**WORK INSTRUCTION**
Every line in the records below between the one holding "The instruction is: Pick" and the one holding "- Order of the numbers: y", inclusive, is to be set down exactly; all other lines are to be left out.
*** SUPPLIED RECORDS ***
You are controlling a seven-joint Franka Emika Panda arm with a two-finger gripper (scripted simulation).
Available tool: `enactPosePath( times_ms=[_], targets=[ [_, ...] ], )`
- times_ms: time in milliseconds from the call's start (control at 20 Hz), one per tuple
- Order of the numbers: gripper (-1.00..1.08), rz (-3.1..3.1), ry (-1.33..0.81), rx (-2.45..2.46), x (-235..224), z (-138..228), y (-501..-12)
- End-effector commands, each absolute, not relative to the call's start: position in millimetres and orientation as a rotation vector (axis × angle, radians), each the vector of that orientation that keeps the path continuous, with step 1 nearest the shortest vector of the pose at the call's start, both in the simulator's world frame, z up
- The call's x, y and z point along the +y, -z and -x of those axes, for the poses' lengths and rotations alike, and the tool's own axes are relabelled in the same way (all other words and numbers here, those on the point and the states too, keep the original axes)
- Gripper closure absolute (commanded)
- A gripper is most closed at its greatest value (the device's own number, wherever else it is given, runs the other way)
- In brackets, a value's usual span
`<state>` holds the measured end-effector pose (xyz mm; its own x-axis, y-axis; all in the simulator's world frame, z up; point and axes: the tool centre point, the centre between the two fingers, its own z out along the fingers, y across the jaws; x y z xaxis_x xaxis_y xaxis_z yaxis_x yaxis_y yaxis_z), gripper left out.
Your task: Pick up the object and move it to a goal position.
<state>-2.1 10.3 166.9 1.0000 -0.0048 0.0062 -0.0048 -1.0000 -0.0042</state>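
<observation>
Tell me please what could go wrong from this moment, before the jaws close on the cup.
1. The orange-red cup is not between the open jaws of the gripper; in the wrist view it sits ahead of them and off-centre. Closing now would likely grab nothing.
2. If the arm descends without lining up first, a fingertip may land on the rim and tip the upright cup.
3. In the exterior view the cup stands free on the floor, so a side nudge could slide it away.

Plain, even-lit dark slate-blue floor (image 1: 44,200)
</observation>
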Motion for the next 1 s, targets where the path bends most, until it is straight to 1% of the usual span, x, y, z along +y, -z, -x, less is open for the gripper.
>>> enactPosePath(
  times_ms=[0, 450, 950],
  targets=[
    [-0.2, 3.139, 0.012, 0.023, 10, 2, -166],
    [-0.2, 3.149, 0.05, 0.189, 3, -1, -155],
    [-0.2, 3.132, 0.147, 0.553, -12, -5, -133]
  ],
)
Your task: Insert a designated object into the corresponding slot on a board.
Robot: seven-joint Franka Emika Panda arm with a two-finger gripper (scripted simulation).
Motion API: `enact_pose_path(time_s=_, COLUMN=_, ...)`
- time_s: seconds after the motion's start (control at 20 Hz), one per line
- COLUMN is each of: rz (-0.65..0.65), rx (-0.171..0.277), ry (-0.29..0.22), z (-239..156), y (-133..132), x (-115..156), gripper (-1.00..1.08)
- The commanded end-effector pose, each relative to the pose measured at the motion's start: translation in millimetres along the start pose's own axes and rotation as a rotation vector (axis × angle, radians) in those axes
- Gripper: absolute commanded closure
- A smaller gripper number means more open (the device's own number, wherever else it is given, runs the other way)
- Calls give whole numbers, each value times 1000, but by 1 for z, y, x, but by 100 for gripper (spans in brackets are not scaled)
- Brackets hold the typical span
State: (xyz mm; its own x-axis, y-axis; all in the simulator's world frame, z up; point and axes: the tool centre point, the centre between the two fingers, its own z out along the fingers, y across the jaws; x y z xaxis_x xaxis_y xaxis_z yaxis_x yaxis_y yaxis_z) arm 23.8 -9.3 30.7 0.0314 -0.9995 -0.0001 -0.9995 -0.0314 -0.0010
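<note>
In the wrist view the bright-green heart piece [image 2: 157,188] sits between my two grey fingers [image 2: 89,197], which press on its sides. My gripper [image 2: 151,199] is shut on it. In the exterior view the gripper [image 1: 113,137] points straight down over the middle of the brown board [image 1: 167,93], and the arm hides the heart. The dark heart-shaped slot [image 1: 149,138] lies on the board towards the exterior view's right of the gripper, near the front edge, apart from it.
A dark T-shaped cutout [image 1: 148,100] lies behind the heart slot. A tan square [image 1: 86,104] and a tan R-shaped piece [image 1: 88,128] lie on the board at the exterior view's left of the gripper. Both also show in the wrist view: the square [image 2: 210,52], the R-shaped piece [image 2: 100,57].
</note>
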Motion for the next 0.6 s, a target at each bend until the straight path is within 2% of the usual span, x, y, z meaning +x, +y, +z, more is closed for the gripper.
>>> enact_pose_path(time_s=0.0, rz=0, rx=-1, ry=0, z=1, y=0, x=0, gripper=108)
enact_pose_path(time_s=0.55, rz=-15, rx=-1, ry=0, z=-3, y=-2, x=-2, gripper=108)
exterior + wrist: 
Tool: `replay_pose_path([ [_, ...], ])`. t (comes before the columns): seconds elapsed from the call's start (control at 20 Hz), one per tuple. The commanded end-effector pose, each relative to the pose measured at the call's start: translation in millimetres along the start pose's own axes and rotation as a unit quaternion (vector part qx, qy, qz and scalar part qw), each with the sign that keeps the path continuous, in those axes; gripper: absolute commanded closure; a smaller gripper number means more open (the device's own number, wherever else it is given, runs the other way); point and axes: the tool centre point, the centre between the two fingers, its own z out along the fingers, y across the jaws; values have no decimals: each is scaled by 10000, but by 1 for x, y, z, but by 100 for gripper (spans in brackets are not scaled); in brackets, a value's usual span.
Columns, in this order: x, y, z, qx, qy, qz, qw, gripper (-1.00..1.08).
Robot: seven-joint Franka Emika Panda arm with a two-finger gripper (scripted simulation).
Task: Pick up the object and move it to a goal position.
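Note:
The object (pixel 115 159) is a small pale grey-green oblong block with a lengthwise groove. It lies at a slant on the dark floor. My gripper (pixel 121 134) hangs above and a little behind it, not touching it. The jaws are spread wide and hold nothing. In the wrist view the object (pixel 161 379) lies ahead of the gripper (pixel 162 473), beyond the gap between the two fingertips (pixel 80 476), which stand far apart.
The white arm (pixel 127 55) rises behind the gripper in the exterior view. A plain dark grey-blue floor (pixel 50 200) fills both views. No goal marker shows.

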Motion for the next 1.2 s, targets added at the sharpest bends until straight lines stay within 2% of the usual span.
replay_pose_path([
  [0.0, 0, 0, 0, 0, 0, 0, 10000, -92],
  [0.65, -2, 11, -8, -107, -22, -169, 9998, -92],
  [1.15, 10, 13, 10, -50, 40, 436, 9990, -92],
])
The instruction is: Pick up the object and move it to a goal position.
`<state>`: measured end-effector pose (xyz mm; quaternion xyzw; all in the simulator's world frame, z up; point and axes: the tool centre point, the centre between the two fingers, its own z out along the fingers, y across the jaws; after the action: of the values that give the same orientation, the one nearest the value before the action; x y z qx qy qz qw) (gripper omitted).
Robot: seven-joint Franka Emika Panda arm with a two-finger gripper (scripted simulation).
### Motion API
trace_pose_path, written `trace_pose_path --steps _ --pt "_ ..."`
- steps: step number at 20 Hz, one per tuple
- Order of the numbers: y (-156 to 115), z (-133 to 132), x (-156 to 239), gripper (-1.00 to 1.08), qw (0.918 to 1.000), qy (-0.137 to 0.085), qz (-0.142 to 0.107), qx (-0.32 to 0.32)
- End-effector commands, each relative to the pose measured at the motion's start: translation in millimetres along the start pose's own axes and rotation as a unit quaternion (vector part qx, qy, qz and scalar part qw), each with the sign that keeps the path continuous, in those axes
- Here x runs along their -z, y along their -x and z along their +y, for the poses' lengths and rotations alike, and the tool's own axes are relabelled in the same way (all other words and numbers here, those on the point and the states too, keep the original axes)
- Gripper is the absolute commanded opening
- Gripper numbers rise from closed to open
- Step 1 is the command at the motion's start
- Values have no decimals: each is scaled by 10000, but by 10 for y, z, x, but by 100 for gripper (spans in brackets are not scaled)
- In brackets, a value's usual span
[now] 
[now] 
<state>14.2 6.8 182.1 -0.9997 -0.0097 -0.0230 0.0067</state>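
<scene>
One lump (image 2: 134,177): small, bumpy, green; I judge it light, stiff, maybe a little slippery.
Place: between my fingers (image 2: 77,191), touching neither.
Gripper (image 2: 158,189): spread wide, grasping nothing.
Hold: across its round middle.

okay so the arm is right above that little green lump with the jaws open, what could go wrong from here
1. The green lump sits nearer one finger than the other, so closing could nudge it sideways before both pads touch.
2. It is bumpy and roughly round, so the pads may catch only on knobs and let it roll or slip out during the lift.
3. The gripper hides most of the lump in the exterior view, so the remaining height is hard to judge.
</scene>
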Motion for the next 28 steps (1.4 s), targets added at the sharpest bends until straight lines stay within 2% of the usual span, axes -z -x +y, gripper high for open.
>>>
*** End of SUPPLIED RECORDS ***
**WRITTEN REPLY**
The instruction is: Pick up the object and move it to a goal position.
`<state>`: measured end-effector pose (xyz mm; quaternion xyzw; all in the simulator's world frame, z up; point and axes: the tool centre point, the centre between the two fingers, its own z out along the fingers, y across the jaws; after the action: of the values that give the same orientation, the one nearest the value before the action; x y z qx qy qz qw) (gripper omitted).
Robot: seven-joint Franka Emika Panda arm with a two-finger gripper (scripted simulation).
### Motion API
trace_pose_path, written `trace_pose_path --steps _ --pt "_ ..."`
- steps: step number at 20 Hz, one per tuple
- Order of the numbers: y (-156 to 115), z (-133 to 132), x (-156 to 239), gripper (-1.00 to 1.08), qw (0.918 to 1.000), qy (-0.137 to 0.085), qz (-0.142 to 0.107), qx (-0.32 to 0.32)

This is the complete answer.